Исследование социальных последствий катастроф, будь то войны или геноцид, не является исключительной прерогативой историков. В частности, литература о травме и о проговаривании и молчании, которые следуют за ней, включает в себя работы психоаналитиков, психиатров, литературных критиков и разнообразных специалистов в области общественных наук
[997]. В том, что касается последствий травмы для жертв травматического опыта, наиболее значимая литература, по крайней мере в англоязычном мире, как правило, укладывается в русло широкой психоаналитической традиции. Образность, фигуры речи, которые используются в этих исследованиях, несут медицинские коннотации. Авторы говорят о ранах и исцелении, молчание зачастую воспринимается ими как признак душевного расстройства и повреждения ума, тогда как говорение – там, где оно имеет определенную структуру и направленность, – считается терапией, а свидетельство – хотя и болезненным, но возрождением к жизни, вторым рождением
[998].
Нина Тумаркин, которая блестяще пишет о смерти и памяти, – одна из тех, кто перенял эти медицинские метафоры и применил их при анализе советского мира. По ее словам, “было бы справедливо предположить, что население Советского Союза десятилетиями страдало от посттравматического стрессового расстройства – как индивидуального, так и коллективного”

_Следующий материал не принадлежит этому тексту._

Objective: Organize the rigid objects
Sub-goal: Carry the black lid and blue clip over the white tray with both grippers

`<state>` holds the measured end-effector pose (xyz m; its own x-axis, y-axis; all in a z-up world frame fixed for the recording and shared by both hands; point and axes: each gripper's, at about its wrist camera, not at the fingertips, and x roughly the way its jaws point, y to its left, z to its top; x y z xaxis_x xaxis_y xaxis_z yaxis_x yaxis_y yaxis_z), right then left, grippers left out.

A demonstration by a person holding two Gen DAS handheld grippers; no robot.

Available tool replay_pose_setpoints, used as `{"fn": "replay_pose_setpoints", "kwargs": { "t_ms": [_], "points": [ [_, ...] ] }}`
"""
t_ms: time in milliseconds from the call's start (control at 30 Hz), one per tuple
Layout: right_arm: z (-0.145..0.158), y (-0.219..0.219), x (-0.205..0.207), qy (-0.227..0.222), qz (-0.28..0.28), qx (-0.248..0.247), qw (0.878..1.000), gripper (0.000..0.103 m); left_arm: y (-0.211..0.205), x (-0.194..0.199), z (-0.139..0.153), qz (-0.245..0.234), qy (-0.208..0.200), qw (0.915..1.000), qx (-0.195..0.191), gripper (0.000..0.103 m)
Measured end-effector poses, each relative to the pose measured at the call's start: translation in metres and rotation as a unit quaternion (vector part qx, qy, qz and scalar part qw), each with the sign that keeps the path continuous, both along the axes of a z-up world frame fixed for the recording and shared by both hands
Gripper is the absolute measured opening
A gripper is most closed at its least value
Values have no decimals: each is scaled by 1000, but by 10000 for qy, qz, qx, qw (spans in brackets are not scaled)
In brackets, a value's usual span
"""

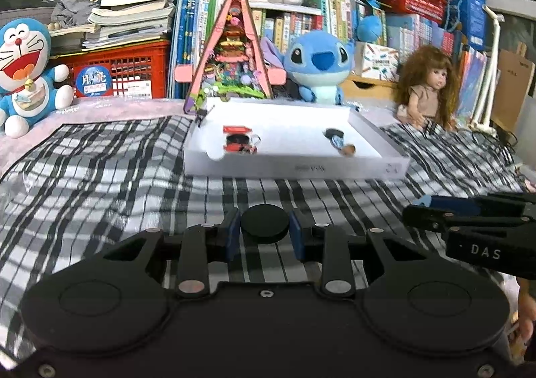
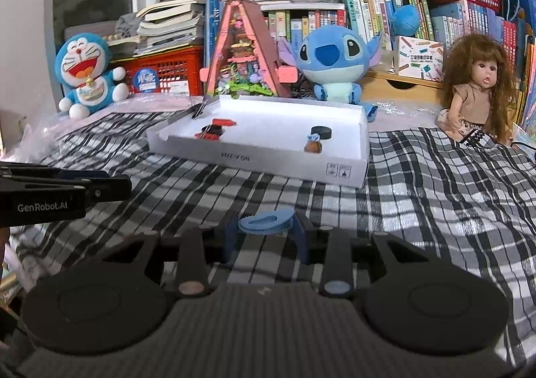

[999]. Если бы я надеялась обнаружить в России именно это – целое общество, покалеченное насилием, которое охватило не одно поколение, несущее на себе его рубцы, мужчин, женщин и детей, нуждавшихся в исцелении, – то мои поиски были бы напрасны. Те, с кем я говорила, конечно, описывали свои страдания, и многие из них заново переживали их, рассказывая о прошлом. Некоторые из моих собеседников вновь затронули в разговорах те события, которые они долгие годы старались держать под контролем, образы и воспоминания, которые заставляли их рыдать. Позднее они звонили мне и признавались, что надолго потеряли сон после наших бесед. “Не изматывай себя так”, – журила жена своего мужа, бывшего узника ГУЛАГа, когда мы устроились с чашками чая и я завозилась с целлофановой оболочкой, пытаясь снять ее с последней пустой кассеты. “Юрий Николаевич потом никак не может заснуть, если говорит о том времени, – сказала она, поворачиваясь ко мне. – Сегодня опять будет принимать лекарства”.
Знакомая ситуация, но в ней не было проблемы душевного расстройства. Было бы куда более странно, если бы мучительное, душераздирающее повествование не вызывало к жизни отзвуки былой душевной муки. Большинство из тех, с кем мне удалось поговорить, прекрасно знали, что их воспоминания являются для них источником боли, но вместе с этой болью они прожили многие десятилетия наполненной событиями жизни. К прежним переживаниям и утратам добавились новые, включая утрату знакомого, содержательного и полного смысла мира, их государства, какую бы радость или боль ни причинил им его крах. У большинства этих людей в арсенале имеются очень эффективные средства (речь не всегда о лекарствах или водке), позволяющие им справляться со всеми этими переживаниями: телефонный звонок сестре или внуку, прогулка в парке, шумные разговоры и смех вокруг кухонного стола.